Thursday, April 9, 2015

From Jailer to Jailed By Bernard Kerik

The Explosive Memoirs of Former NYC Police Commissioner Bernard Kerik: From Jailer to Jailed

Bernard Kerik, the controversial New York City police commissioner and bestselling author of The Lost Son shares the story of his fall from grace and the effects of his incarceration on his views of the American justice system in his new book, From Jailer to Jailed: My Journey from Correction and Police Commissioner to Inmate.

Bernard Kerik was New York City's police commissioner during the 9/11 attacks and became an American hero as he led the NYPD through rescue and recovery efforts of the World Trade Center. His resume as a public servant is long and storied and includes honors from President Ronald Reagan, Queen Elizabeth II, and the NYPD's Medal for Valor for saving his partner in a gun battle. In 2004, Kerik was nominated by President George W. Bush to head the U.S. Department of Homeland Security.

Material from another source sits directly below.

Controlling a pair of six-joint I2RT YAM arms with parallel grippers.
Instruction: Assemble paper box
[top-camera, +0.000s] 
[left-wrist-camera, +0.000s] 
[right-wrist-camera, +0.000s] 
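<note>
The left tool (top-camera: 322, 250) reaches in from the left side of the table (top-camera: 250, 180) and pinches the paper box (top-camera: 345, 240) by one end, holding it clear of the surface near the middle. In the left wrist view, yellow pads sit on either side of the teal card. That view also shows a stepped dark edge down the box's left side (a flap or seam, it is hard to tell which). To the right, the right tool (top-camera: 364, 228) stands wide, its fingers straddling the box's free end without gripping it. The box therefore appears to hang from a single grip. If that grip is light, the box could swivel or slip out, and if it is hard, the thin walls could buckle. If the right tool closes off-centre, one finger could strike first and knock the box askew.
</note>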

Now, he is a former Federal Prison Inmate known as #84888-054. Convicted of tax fraud and false statements in 2007, Kerik was sentenced to four years in federal prison. Now for the first time, in this hard-hitting, raw and oftentimes politically incorrect memoir, he talks candidly about his time on the inside: the torture of solitary confinement, the abuse of power, the mental and physical torment of being locked up in a cage, and the powerlessness. With his newfound perspective, Kerik makes a plea for change and illuminates why our punishment system doesn't always fit the crime.

In From Jailer to Jailed, Bernard talks about: 
  • His transformation from Police Commissioner to Inmate # 84888-054;
  • "Losing Rudy," Giuliani, his former boss, partner and friend, and godfather to his children, and his involvement in the controversy;
  • Never-before-read stories of his time in prison and how the abuse he witnessed shaped his view of the U.S. corrections system;
  • His nomination for the position of Secretary of the Department of Homeland Security, including his letter to the President for withdrawal from the nomination;
  • The myth of "paying one's debt to society" and shows how, in the current system, this debt is never repaid;
  • How the current justice system "monsterizes" young men of every race and ethnic background, thereby reducing their chances of ever fitting back into society; and
  • How frustratingly claustrophobic life is as a convicted felon - and how the current system affects an underclass of over 60 million felons.
In this extraordinary memoir, Kerik offers a riveting, one-of-a-kind perspective on the American penal system as he details life on the inside with the experience of an acclaimed correction commissioner from the outside. Bernard Kerik shares his fall from grace to incarceration, and turns it into an impassioned and singularly insightful rallying cry for criminal justice reform in a nation that he devoted his life to serving and protecting.

About the Author: Bernard B. Kerik was appointed the 40th police commissioner of New York City by Mayor Rudolph W. Giuliani on August 21, 2000. Prior to his appointment, Kerik was Commissioner of the Department of Corrections. He served with the New York Police Department on both uniformed and plainclothes duty for eight years and was awarded the prestigious Medal of Valor, among many other awards for meritorious and heroic services. His stewardship of the department in the aftermath of the September 11, 2001 attacks on the World Trade Center brought him to national attention.